Jer 11,18-20; Sal 7; Ju 7,40-53

¿Dónde se nos dona en su plenitud ese amor y esa misericordia? En el cordero manso que es llevado al matadero; que quita los pecados del mundo cuando es clavado en la cruz. Sorprende que sea así. Queda uno perplejo. ¿No tenía Dios para lograrlo otros procedimientos menos crueles con el Hijo? No, si quería mantenernos en la libertad que nos creó. Hubiera podido barrer nuestra voluntad libertaria del seréis como dioses, pero con ese acto hubiera enturbiado para siempre la imagen y la semejanza, esencialmente libres. Libre es Dios en su creación. Libre es Dios en su designio de salvación. Libres debíamos ser nosotros cuando nos redimiera del pecado para donarnos la vida eterna. En el designio salvador cabía, pues, la suave y dulce suasión que estira de nosotros en el enamoramiento del crucificado. Pero esto pedía la libertad de Jesús en aceptar lo que viniera sobre él, con tantos que buscan condenarle a morir de manera infamante, pues el justo no puede ser aceptado y debe morir, sin ver que, así, como manso cordero, morirá por nuestros pecados, y en la sangre y el agua que salen de su costado, funda su Iglesia. Tal es el designio salvífico de nuestro Redentor. No cabía otro modo que respetara la grandeza libre del Dios Trino, la obediencia libre de Jesús y nuestra propia libertad, atraída ahora por esa suave suasión.

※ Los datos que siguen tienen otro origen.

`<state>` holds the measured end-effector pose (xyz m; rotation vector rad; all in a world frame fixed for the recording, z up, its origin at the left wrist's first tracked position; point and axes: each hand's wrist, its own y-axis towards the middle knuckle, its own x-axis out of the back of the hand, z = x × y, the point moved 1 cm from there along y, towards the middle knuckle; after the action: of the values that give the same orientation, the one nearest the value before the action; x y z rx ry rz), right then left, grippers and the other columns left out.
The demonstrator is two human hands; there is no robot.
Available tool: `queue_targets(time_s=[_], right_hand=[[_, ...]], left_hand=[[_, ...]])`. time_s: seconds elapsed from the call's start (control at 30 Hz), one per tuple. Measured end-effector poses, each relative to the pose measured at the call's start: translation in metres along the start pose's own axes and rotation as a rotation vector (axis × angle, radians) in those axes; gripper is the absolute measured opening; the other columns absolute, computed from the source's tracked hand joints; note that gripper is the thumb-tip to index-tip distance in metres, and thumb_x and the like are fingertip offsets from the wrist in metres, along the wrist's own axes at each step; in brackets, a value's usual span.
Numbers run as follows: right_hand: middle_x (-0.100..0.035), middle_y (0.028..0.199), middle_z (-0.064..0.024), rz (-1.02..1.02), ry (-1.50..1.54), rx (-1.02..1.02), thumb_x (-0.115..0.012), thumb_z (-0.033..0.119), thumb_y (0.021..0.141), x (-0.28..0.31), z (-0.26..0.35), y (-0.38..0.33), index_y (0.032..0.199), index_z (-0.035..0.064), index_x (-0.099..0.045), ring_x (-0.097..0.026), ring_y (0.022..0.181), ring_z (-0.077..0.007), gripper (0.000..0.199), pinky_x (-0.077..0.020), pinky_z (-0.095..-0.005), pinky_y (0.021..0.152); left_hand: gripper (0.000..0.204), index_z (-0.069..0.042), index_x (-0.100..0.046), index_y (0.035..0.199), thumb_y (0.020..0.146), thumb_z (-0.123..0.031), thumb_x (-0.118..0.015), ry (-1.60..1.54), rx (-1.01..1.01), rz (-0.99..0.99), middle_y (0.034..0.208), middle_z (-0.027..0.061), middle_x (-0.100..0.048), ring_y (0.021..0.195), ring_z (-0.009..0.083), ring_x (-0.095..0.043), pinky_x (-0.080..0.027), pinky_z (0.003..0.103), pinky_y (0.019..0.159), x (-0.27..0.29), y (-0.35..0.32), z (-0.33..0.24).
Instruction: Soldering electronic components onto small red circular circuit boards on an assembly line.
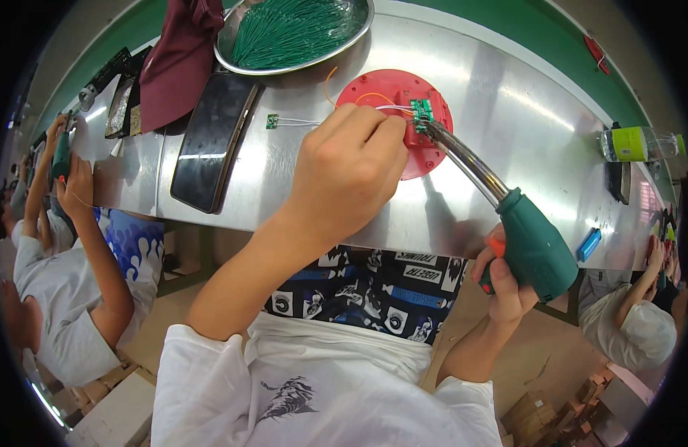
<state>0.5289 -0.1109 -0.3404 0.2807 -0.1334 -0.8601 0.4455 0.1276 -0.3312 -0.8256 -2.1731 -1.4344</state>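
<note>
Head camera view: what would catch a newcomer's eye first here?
At centre, the left hand pinches thin wires at a round red disc bearing a small green circuit board. From the lower right, the right hand aims a green-handled soldering tool at the board. Above sits a steel bowl of green wires.

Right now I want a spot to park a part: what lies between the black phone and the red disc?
Head view: a tiny green board with white wires on the steel table.

Free: bare tabletop [523, 112] right of centre.
Blocked, upper left: phone [212, 140], steel bowl [293, 33], maroon cloth [178, 59].
Blocked, far right: bottle [636, 143].
</note>
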Motion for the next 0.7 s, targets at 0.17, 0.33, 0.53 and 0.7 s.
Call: queue_targets(time_s=[0.17,0.33,0.53,0.7], right_hand=[[-0.061,0.099,-0.0166,-0.041,0.031,-0.064,-0.063,0.01,0.087,0.0,0.005,-0.001,0.13,-0.011,-0.05,-0.055,0.052,-0.0183,0.05,-0.0409,-0.0276,0.044],[-0.06,0.094,-0.022,-0.064,0.056,-0.103,-0.061,0.009,0.087,0.003,0.003,0.008,0.128,-0.0127,-0.047,-0.057,0.053,-0.0202,0.048,-0.0453,-0.0297,0.045],[-0.062,0.099,-0.0271,-0.131,0.105,0.066,-0.06,0.012,0.088,0.007,0.001,0.006,0.125,-0.018,-0.045,-0.059,0.049,-0.022,0.05,-0.0441,-0.0287,0.041],[-0.062,0.099,-0.0269,-0.162,0.056,0.083,-0.06,0.014,0.088,0.005,-0.002,0.004,0.12,-0.0175,-0.05,-0.058,0.047,-0.0217,0.046,-0.0426,-0.0282,0.039]], left_hand=[[0.012,-0.002,-0.071,0.088,0.075,0.0,-0.07,0.047,-0.068,-0.031,0.08,0.0112,-0.067,0.071,0.0291,-0.065,-0.053,0.037,0.065,-0.001,0.003,0.003],[0.012,0.001,-0.066,0.085,0.074,0.003,-0.069,0.027,-0.063,-0.026,0.075,0.0131,-0.061,0.064,0.0316,-0.06,-0.048,0.039,0.057,0.017,0.021,-0.013],[0.011,0.001,-0.066,0.084,0.074,0.004,-0.068,-0.397,-0.448,-0.573,0.075,0.0136,-0.061,0.064,0.0307,-0.061,-0.048,0.038,0.057,-0.037,0.017,0.022],[0.005,-0.003,-0.066,0.082,0.077,-0.005,-0.066,-0.008,-0.133,-0.089,0.074,0.0098,-0.059,0.069,0.0292,-0.06,-0.049,0.04,0.064,-0.005,0.001,0.006]])
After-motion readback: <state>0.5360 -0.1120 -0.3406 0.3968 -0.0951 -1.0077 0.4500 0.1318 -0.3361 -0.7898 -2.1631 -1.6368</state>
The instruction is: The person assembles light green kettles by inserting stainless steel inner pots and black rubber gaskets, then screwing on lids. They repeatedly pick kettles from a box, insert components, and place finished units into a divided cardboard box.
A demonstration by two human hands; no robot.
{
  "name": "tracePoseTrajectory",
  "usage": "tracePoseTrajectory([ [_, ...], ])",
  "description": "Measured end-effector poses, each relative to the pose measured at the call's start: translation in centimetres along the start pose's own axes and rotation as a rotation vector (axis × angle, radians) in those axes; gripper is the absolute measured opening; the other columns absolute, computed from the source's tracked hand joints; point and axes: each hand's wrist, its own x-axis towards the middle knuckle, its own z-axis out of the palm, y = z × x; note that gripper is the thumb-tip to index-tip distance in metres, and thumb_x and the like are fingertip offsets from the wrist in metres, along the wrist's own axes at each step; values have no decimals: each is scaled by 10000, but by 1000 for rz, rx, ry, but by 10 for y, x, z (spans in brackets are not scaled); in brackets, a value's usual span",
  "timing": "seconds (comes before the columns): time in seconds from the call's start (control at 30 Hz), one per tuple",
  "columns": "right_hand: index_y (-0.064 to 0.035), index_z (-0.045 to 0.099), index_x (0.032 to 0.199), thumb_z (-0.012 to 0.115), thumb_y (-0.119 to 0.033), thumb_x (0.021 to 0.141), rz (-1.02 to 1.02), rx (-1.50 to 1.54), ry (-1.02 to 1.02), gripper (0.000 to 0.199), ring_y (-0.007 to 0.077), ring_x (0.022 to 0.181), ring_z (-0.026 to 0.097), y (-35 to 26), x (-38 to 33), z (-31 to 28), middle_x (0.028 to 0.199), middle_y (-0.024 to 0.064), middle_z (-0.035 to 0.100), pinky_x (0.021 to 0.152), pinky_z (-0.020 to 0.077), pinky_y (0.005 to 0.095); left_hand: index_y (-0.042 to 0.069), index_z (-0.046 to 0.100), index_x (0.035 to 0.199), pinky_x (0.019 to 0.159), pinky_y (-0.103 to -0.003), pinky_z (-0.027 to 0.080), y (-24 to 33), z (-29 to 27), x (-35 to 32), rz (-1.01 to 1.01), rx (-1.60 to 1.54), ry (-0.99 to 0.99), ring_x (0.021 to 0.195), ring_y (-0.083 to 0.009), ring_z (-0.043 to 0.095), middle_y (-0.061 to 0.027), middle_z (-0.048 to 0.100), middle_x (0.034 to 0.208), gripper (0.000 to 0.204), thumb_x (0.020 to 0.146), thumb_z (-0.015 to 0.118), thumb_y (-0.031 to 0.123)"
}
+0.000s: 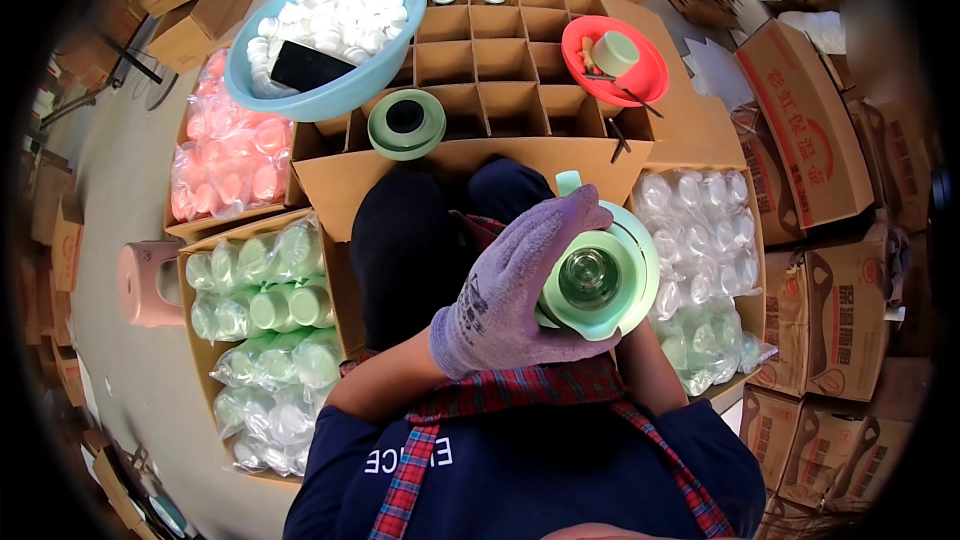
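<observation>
My left hand [500, 285], in a greyish-purple glove, wraps around the upper rim of a light green insulated jug [642, 258]. The jug's open mouth faces up in front of my chest, and a clear glass neck or liner [590, 277] shows inside. A green tab, perhaps part of its handle, sticks out beyond my fingers. My right forearm [652, 365] runs in behind the jug, which hides that hand and its fingers. Beyond my knees, a round green part with a black centre [406, 120] rests on the edge of a divided carton [450, 158].
On the carton stand a blue basin [240, 80] of white caps with a dark phone-like slab, and a red bowl [650, 65] holding a green cup and sticks. Boxes of bagged green cups [260, 310], pink cups [230, 160] and clear-wrapped pieces [700, 230] flank me. A pink jug [145, 283] stands left.
</observation>
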Motion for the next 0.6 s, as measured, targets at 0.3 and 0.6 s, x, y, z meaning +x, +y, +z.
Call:
tracePoseTrajectory([
  [0.3,-25,467,1463,683,-206,943,-77,-163,-12,591,248,1355,509,-4,-5,8,1484,138,517,1144,399,399,-54,425,1441,1059,-474,457,-8,-20,2,-71,112,-25,1227,-401,581,-231,586,1317,965,669,924,238],
  [0.6,22,670,1160,637,-186,941,-338,-551,-361,304,263,1052,678,-145,-15,46,1139,141,710,925,529,396,-19,504,1346,975,-391,502,-35,-52,-119,-746,92,135,1126,-331,639,-233,612,1227,572,871,728,206],
])
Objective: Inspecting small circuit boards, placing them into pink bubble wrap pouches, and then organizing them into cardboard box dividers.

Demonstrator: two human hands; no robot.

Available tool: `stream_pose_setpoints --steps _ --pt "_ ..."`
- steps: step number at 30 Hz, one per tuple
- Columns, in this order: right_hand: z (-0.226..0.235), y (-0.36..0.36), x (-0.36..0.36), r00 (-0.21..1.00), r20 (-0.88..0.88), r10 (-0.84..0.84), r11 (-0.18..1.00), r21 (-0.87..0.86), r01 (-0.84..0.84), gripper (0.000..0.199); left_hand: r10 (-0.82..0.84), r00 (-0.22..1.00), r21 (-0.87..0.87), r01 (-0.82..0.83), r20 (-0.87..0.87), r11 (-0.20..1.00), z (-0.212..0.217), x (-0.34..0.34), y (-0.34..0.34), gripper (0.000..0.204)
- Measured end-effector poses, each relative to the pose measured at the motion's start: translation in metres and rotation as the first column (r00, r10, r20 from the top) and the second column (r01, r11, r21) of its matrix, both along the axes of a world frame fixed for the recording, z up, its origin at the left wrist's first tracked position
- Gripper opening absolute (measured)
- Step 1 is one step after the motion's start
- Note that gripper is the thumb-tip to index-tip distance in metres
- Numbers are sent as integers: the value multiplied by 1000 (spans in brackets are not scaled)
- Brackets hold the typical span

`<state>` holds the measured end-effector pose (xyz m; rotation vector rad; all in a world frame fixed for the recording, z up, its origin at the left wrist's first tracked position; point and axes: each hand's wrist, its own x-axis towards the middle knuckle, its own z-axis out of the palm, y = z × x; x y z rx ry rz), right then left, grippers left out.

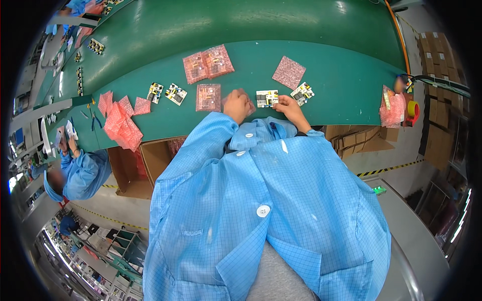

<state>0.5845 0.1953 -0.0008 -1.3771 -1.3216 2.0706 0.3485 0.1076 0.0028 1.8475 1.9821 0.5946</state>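
Note:
My right hand [288,107] pinches the right edge of a white circuit board [266,98] with black and yellow parts, just above the green table. To its left, my left hand [237,106] is closed on a pink bubble bag [251,107]; the hand covers much of the bag. Right beside my right hand lies another circuit board [303,93], and a flat pink bubble bag [289,71] lies just beyond it. A pink bubble bag with a board inside [208,97] rests left of my left hand.
Further back lie bagged boards [208,63]. Two loose boards [175,94] and a heap of pink bubble bags [122,124] are on the left. Cartons [153,158] stand below the front edge. Yellow tape [413,109] sits far right. A co-worker [83,173] works at left.

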Motion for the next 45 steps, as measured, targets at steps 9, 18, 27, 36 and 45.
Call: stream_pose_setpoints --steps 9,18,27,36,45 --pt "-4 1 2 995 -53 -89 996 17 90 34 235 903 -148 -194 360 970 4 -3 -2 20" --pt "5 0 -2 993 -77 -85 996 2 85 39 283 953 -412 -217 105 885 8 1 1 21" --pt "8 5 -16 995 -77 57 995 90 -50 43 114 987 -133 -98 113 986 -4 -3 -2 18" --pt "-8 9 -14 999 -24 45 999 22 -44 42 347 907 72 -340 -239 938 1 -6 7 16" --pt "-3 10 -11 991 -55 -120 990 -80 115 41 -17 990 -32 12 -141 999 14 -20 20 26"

Ante este designio redentor sorprendente, cantaremos con el salmo para que él nos acoja y nos salve; para que no nos atrapen y nos desgarren sin remedio. Y veremos cómo canta por su boca la grandeza del crucificado, para que se vea su justicia y la inocencia del cordero sacrificado. Pediremos en la oración sobre las ofrendas que someta nuestras voluntades rebeldes a su santa voluntad. Mas, cuidado, no en la obligatoriedad de quien para ser salvo se ha convertido en maquinaria predeterminada donde no cabe ya libertad alguna. El designio salvador de Dios, hay que repetirlo una y mil veces, cuenta con nuestra libre voluntad. No es una salvación de obligado cumplimiento, a la que somos arrastrados una vez que se nos arranque todo viso de libertad, convertidos así en muñecos de un Dios que aplastaría nuestra voluntad.

Ese no es el camino elegido por el designio salvador de Dios. El suyo es un designio asombroso de amor, de ternura y de misericordia, que pasa por el envío del Mesías, el Cristo Jesús, en continuidad con la alianza con el pueblo elegido. Que viene anunciado desde Abrahán, mejor desde el paraíso terrenal y los seis días de la obra de la creación. No es un mal arreglo de última hora al ver Dios que todo se le ha desbaratado. Así, las cosa se entienden. Así, comprendemos ese camino que estira de nosotros con suave suasión desde hace tanto tiempo y que ahora va a alcanzar su plenitud en el crucificado. Por esto, deberemos mirar estos días el camino de Jesús, y, cuando llegue el momento, contemplar con enorme cuidado la cena, la oración de Getsemaní, el prendimiento, el ir y venir por los palacios del sumo sacerdote, de Pilatos y de Herodes, el reniego de Pedro, el tratamiento de los soldados con la corona de espinar, el via crucis, la crucifixión, María, las mujeres y Juan al pie de la cruz, la muerte a la hora de nona y el desgarro del velo del templo, la afirmación del centurión, el descendimiento, la tumba… que resultará vacía, porque llena de la ternura y de la misericordia de Dios.